Князь ветра (Юзефович) - страница 58

— Слышите?

— Да, гуси, — кивнул Мжельский.

— А знаете, что кричат они, улетая в теплые страны?

— Вы можете перевести с птичьего?

— Легко. Каждый из них кричит вот что: «Прощай, матушка Русь, к теплу потащусь, к весне возвращусь!» Этим доказывается, что ваша творческая манера далека от реализма. Будь наша природа такой, как вы ее изображаете, — пояснил Иван Дмитриевич, — они кричали бы что-нибудь совсем другое.

Через четверть часа он опять был возле дома с табачной лавкой внизу. На этот раз дверь открыла прислуга, и она же провела его в кабинет Довгайло.

— Извините, хочу еще кое о чем спросить. — Иван Дмитриевич подошел к изображению одного из висевших на стене добрых, по утверждению хозяина, людоедов, окруженного стаей зверей и птиц самого гнусного облика. — Кто это?

— Все тот же Бег-Дзе, или Чжамсаран, только в другой своей ипостаси.

— А звери?

— Его спутники, члены его свиты. Ваш интерес имеет какое-то отношение к смерти Николая Евгеньевича?

— Минуточку. Почему именно эти звери?

— Это те животные, что питаются падалью. Стервятники, лисы, гиены. Они пожирают тела мангысов и прочих врагов буддизма, с которыми расправляется Чжамсаран.

— Вот эти двое, — Иван Дмитриевич указал на огненно-красных псов, мимоходом замеченных в прошлый визит. — Они кто?

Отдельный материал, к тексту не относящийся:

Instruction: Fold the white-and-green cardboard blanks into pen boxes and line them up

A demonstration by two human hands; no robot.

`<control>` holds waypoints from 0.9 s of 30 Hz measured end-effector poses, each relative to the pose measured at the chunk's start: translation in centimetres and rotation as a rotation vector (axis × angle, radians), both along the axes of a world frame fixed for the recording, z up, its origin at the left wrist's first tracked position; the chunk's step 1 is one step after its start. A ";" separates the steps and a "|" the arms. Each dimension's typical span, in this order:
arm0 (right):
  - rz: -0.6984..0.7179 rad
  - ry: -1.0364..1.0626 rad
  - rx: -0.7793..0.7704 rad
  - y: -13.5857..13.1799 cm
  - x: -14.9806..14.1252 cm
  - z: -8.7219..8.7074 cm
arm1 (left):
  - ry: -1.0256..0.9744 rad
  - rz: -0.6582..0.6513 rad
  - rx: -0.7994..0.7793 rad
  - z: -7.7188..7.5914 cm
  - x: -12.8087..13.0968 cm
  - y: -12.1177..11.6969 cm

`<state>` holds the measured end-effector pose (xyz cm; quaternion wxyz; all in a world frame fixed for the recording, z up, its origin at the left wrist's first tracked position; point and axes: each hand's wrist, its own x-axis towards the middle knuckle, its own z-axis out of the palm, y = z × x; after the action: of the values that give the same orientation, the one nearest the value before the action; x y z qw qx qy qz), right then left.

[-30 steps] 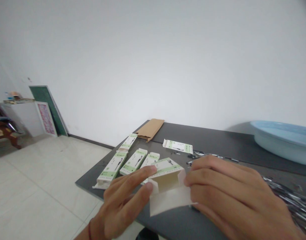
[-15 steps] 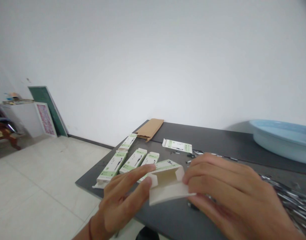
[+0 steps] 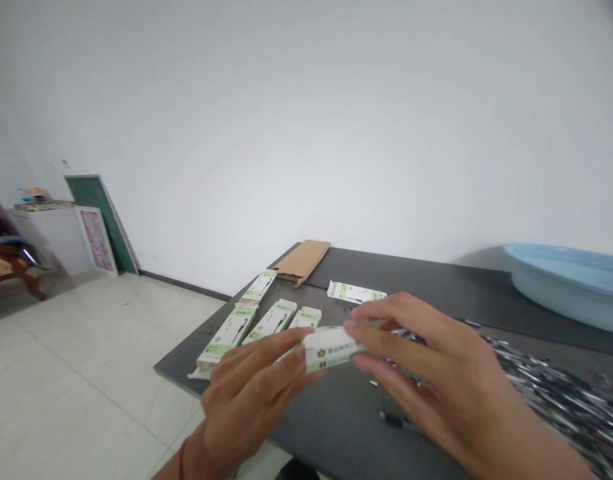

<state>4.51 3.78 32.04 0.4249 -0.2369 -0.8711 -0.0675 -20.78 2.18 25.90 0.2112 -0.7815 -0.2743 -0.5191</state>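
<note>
Green-and-white card, a small carton [image 3: 332, 348], sits pinched between my left hand [image 3: 251, 393] and my right hand [image 3: 426, 373], fingertips closed on its two ends just above the dark table [image 3: 436, 280]; its near end looks folded shut. Beyond my fingers three finished cartons [image 3: 259, 325] lie in a row; the flat carton [image 3: 356, 293] and the loose pens [image 3: 561, 393] to my right suggest more remain.

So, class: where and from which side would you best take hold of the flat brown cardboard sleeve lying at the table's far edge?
Probably pinch the brown cardboard sleeve across its long edges near the middle, coming from above: it lies flat on the table, with nothing touching it.
</note>
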 end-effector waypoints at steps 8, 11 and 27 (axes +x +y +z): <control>0.010 -0.112 0.137 1.5 -0.2 -1.4 | -0.093 0.000 -0.006 -1.0 0.3 0.5; -0.018 -0.162 0.192 1.5 0.0 -1.5 | 0.029 0.054 0.043 -1.1 -0.1 0.7; -0.063 -0.258 0.369 0.4 0.2 -0.2 | 0.230 0.072 0.087 -0.7 -1.1 0.1</control>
<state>4.73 4.16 31.80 0.3439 -0.1713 -0.8833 -0.2687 -21.84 2.27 25.23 0.2937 -0.8155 -0.2534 -0.4294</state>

— Лисы, вероятно, раз они красные.

— Нет-нет, лисицы вон там, слева. Это, по-моему, собаки.

— Не исключено. В Монголии есть псы-трупоеды.

— Но почему они красные?

— Таков канон. А в чем, собственно, дело?

— Дело в том, Петр Францевич, что перед смертью Каменский почему-то боялся красных собак. Нет ли здесь какой-то связи?

— Не думаю. Хотя я не психиатр.,

— Может быть, он потому их боялся, что у него были основания считать себя врагом буддизма?

— Не говорите глупостей! — рассердился Довгайло и вдруг побледнел, сообразив, очевидно, что не такая уж это и глупость.

Когда Иван Дмитриевич вернулся в Сыскное отделение, писари уже разошлись, но Константинов и Валетко были на месте. Он щелкнул пальцами и вскоре получил стакан крепчайшего чая с неизменным пряником. Никому просто в голову не приходило предложить ему к чаю булочку или еще что-нибудь сдобное. На службе он твердо следовал правилу, гласившему: для пользы дела начальник должен, во-первых, иметь привычки, а во-вторых, никогда их не менять, иначе ни в чем порядка не будет. На этом прянике, как на замковом камне, держалась твердыня русского сыска.

— Насчет Зайцева, — сказал Валетко, подавая сахарницу. — Паспорт вы мне вчера велели проверить, так он, Иван Дмитриевич, фальшивый, печать поддельная. Затем насчет Тургенева. Он сейчас в Петербурге, вот адрес.